(Data entries)
☆ ☆ ☆ ☆ ☆ ☆ ☆

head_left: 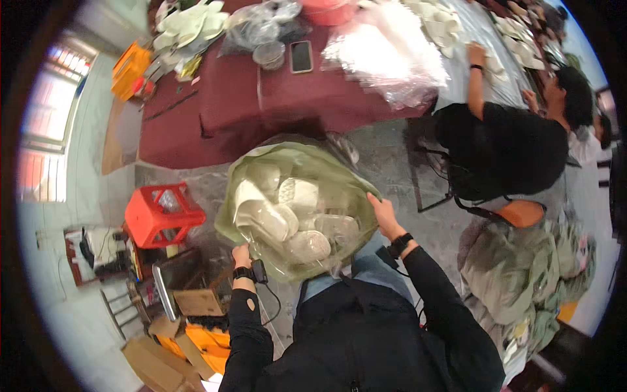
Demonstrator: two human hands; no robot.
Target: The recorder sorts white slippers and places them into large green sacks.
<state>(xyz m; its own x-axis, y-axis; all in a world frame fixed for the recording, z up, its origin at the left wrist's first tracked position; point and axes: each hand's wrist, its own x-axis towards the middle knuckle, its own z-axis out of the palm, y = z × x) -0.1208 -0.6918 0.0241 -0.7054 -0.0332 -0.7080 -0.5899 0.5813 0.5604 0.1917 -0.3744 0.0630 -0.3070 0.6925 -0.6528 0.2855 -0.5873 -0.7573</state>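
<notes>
A large olive-green sack [226, 221] stands wide-mouthed in front of my legs. Inside it lie several cream-white slippers [307, 247], some of them wrapped in clear plastic. My left hand [241, 255] is closed on the sack's near-left rim. On the right side, my right hand [384, 214] grips the rim with its fingers folded over the edge. Both wrists carry black straps with small devices. How deep the slippers go in the sack is hidden.
Beyond the sack is a table with a dark red cover [228, 111], holding a phone [301, 57], clear plastic bags [392, 52] and slippers. An upturned red stool [163, 215] stands left. At right, a person in black [509, 147] sits near piled green sacks [516, 268].
</notes>
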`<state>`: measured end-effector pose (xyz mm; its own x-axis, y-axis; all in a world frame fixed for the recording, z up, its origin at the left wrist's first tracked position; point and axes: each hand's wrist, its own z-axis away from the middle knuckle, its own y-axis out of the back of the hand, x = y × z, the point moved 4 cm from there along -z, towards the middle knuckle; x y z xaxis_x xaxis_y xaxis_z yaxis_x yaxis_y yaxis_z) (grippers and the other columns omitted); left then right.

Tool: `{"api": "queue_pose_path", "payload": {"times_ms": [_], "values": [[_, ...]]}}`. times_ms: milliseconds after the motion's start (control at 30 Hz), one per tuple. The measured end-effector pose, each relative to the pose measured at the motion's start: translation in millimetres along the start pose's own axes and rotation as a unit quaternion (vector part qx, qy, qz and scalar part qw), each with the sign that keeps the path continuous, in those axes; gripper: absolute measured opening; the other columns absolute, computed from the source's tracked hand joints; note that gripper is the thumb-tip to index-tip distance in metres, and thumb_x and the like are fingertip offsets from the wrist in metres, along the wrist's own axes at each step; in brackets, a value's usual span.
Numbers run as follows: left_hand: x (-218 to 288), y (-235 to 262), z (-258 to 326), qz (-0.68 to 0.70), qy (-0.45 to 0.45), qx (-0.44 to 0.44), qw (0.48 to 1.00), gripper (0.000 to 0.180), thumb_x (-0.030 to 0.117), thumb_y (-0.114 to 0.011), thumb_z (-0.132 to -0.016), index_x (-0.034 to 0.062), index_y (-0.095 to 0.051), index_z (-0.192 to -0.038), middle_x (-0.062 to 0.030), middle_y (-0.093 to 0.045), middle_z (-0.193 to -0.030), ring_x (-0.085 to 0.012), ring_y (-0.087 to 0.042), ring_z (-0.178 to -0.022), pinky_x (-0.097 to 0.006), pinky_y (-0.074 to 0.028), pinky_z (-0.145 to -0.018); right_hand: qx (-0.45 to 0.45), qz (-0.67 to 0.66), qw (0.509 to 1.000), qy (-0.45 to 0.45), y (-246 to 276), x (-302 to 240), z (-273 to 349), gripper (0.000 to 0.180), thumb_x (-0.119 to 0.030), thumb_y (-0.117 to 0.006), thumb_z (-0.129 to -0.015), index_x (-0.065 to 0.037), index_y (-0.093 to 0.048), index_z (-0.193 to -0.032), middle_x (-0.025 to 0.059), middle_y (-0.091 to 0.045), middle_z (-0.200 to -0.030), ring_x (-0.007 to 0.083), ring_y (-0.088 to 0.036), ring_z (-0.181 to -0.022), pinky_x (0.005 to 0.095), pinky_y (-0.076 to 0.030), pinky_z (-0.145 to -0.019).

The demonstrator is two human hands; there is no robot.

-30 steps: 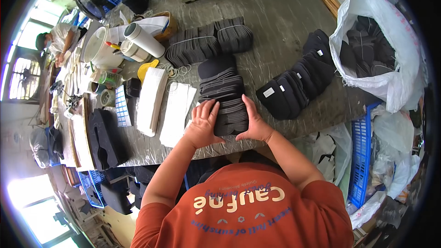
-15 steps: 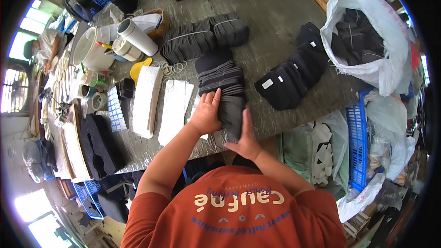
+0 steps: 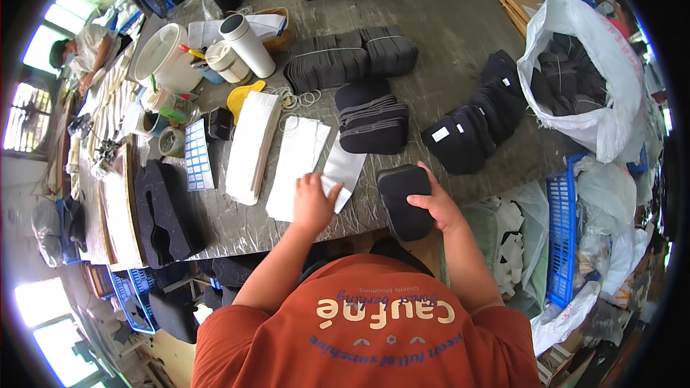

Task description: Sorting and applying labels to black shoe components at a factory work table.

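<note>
My right hand (image 3: pixel 440 205) is closed around a small stack of black fabric pads (image 3: pixel 405 190), held over the table's front edge with the thumb on top. My left hand (image 3: pixel 314 203) rests on white paper sheets (image 3: pixel 298 162), its thumb apart from the fingers, near a narrow white strip (image 3: pixel 346 162). Just beyond lies a stack of black pads (image 3: pixel 374 126), fanned out in layers. Further right is a row of black pads (image 3: pixel 460 136), some with small white labels.
Tied bundles of dark pads (image 3: pixel 327 61) lie farther back. A white sack (image 3: pixel 532 65) with more bundles stands at the right, above a blue crate (image 3: pixel 559 233). A thick white paper stack (image 3: pixel 251 147), a white tumbler (image 3: pixel 248 47) and a bucket (image 3: pixel 154 57) are on the left.
My right hand has lifted a small pad stack off the pile and brought it right and nearer me. My left hand has left the pile and moved onto the white papers.
</note>
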<state>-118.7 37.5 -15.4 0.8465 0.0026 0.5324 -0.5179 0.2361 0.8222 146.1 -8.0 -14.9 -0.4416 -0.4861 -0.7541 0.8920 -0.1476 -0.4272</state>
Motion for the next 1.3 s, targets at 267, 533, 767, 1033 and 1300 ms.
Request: {"api": "queue_pose_path", "payload": {"times_ms": [267, 533, 767, 1033, 1300], "values": [[-45, 12, -11, 0.237, 0.065, -0.099, 0.964, 0.043, 0.009, -0.066, -0.079, -0.0035, -0.054, -0.119, -0.0133, -0.067, -0.089, -0.0322, -0.064, -0.082, -0.037, -0.05, -0.074, 0.031, 0.534, 0.825, 0.181, -36, -48, -21, 0.072, -0.018, -0.082, -0.066, -0.002, -0.05, -0.128, 0.0161, -0.054, -0.122, 0.0308, -0.05, -0.115, 0.0398, -0.039, -0.1], [-1, 77, 5, 0.824, 0.152, -0.156, 0.523, 0.036, 0.004, -0.046, -0.091, -0.0042, -0.048, -0.126, -0.0171, -0.06, -0.108, -0.0277, -0.064, -0.093, -0.042, -0.055, -0.081, -0.148, 0.519, 0.736, 0.409, -151, -48, -10, 0.071, -0.013, -0.079, -0.068, -0.009, -0.047, -0.131, 0.0149, -0.05, -0.13, 0.0307, -0.049, -0.121, 0.0406, -0.038, -0.103], [11, 113, 7, 0.694, -0.071, 0.005, 0.717, 0.073, 0.028, -0.067, -0.086, -0.0017, -0.028, -0.141, -0.0197, -0.057, -0.115, -0.0245, -0.058, -0.105, -0.04, -0.046, -0.093, -0.115, -0.054, 0.988, 0.086, -145, -21, -38, 0.021, -0.002, -0.055, -0.09, 0.001, -0.059, -0.111, 0.0075, -0.066, -0.102, 0.0139, -0.063, -0.089, 0.0289, -0.052, -0.08], [29, 84, 29, 0.491, 0.007, -0.126, 0.862, 0.064, -0.003, -0.069, -0.079, -0.0024, -0.037, -0.135, -0.0082, -0.066, -0.094, -0.0111, -0.063, -0.084, -0.024, -0.049, -0.074, -0.04, -0.13, 0.989, 0.054, -127, -27, -36, 0.036, -0.006, -0.057, -0.09, 0.001, -0.047, -0.124, 0.0152, -0.055, -0.121, 0.0222, -0.057, -0.107, 0.0364, -0.048, -0.09], [44, 110, 31, 0.564, -0.012, -0.009, 0.825, 0.049, -0.005, -0.069, -0.079, -0.0003, -0.05, -0.124, -0.0049, -0.067, -0.081, -0.0084, -0.062, -0.071, -0.021, -0.05, -0.064, -0.111, 0.47, 0.731, 0.483, -173, -94, 38, 0.059, -0.028, -0.079, -0.071, -0.002, -0.054, -0.118, 0.0133, -0.055, -0.113, 0.0301, -0.049, -0.114, 0.041, -0.038, -0.097]]}}
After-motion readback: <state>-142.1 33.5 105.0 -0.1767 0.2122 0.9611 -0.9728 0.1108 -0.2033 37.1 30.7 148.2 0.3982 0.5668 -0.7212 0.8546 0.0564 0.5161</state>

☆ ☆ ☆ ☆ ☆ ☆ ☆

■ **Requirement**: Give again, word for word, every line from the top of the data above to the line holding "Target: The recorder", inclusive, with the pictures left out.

■ **Answer section**:
head_left: 
Demonstrator: two human hands; no robot.
Target: The recorder sorts white slippers and places them into large green sacks.

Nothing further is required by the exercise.